═════ Provided material
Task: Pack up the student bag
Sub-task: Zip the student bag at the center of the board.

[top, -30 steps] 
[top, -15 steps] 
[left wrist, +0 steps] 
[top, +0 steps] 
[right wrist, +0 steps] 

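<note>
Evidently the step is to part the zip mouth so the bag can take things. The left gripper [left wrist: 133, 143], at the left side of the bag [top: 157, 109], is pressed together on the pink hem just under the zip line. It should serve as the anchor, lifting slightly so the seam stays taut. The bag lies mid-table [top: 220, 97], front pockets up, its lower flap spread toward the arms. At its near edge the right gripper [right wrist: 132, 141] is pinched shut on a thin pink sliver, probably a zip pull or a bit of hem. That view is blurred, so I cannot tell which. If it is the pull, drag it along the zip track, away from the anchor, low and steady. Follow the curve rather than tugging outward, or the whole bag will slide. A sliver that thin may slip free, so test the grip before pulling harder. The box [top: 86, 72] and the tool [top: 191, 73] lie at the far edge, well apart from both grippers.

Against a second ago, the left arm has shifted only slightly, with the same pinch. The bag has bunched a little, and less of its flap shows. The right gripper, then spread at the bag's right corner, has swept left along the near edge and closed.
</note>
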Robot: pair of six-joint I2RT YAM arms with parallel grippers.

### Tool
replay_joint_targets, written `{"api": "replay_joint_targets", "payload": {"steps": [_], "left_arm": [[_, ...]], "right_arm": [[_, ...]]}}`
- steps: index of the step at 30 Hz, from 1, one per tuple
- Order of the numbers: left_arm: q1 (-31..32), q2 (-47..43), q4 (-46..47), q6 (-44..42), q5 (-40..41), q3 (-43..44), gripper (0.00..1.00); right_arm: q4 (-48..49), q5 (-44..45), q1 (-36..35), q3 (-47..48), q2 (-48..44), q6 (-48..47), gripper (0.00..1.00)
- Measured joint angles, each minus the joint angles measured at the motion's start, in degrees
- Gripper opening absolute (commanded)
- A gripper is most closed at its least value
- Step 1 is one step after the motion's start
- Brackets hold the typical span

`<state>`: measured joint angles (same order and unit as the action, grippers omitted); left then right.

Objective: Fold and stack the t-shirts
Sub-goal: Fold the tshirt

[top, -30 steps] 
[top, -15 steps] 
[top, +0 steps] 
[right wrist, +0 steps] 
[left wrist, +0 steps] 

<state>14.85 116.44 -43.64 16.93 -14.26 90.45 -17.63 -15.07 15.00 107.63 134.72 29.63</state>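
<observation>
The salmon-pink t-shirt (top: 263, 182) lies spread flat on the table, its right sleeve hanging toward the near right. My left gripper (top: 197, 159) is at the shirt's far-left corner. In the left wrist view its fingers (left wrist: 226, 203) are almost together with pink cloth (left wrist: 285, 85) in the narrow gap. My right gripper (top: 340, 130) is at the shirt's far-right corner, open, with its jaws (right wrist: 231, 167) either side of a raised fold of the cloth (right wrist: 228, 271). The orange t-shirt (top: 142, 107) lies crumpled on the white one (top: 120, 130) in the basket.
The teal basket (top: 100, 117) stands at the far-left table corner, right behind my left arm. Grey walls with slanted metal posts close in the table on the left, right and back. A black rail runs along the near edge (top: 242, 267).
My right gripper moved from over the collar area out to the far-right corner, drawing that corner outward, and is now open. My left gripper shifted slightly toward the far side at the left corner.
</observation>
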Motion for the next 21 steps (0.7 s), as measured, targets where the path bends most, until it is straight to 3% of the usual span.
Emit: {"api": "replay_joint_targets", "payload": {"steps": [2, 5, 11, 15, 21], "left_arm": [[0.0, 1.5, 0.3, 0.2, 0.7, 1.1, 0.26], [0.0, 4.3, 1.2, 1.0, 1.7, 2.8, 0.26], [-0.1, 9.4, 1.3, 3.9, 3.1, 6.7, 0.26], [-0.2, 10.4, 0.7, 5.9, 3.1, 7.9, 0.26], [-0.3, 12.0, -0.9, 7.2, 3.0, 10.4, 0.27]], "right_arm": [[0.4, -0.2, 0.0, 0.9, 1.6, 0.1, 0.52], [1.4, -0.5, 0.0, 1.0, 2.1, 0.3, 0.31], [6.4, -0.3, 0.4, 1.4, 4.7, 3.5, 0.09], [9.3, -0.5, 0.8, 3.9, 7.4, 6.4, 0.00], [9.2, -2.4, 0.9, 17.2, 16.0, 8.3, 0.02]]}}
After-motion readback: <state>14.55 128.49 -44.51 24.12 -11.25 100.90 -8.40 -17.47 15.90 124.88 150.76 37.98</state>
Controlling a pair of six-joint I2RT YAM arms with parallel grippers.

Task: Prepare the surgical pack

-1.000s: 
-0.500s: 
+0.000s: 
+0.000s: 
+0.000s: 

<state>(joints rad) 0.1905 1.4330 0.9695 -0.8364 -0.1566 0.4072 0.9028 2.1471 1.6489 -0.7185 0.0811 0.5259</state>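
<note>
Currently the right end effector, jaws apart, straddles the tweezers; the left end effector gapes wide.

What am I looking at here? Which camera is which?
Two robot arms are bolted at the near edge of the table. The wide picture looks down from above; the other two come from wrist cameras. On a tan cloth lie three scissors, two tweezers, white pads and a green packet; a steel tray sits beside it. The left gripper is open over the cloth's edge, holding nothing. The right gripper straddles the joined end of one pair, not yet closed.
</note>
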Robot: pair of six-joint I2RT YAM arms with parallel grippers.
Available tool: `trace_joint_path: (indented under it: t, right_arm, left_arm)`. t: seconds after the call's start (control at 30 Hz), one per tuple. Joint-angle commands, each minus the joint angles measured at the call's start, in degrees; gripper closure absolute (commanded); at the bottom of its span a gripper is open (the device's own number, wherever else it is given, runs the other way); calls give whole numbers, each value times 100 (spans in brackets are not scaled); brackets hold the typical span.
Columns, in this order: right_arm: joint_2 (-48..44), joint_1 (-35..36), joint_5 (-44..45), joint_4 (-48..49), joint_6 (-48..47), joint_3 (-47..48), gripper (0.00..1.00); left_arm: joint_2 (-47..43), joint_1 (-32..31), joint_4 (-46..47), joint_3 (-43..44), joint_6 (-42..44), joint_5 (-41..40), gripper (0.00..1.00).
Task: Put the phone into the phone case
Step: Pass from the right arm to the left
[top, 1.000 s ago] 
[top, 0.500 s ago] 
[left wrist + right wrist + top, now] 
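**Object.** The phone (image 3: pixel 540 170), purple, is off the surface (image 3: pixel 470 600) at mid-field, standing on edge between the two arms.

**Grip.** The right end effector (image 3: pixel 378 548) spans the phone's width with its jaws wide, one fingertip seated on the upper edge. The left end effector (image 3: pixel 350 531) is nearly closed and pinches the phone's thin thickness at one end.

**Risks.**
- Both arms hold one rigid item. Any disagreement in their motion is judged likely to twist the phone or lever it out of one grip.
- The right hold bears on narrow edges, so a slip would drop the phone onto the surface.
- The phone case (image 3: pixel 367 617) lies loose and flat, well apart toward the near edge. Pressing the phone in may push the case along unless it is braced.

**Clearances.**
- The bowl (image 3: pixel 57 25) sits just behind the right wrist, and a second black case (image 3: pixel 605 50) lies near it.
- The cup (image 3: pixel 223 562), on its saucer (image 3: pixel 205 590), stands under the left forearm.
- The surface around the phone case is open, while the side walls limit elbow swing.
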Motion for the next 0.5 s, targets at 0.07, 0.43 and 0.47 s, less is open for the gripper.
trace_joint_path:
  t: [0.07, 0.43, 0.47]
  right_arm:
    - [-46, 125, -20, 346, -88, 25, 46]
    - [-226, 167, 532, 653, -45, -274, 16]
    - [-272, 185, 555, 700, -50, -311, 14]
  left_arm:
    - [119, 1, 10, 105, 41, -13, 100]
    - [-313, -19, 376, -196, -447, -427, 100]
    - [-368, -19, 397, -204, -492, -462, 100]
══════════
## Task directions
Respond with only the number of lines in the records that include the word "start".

## Solution
3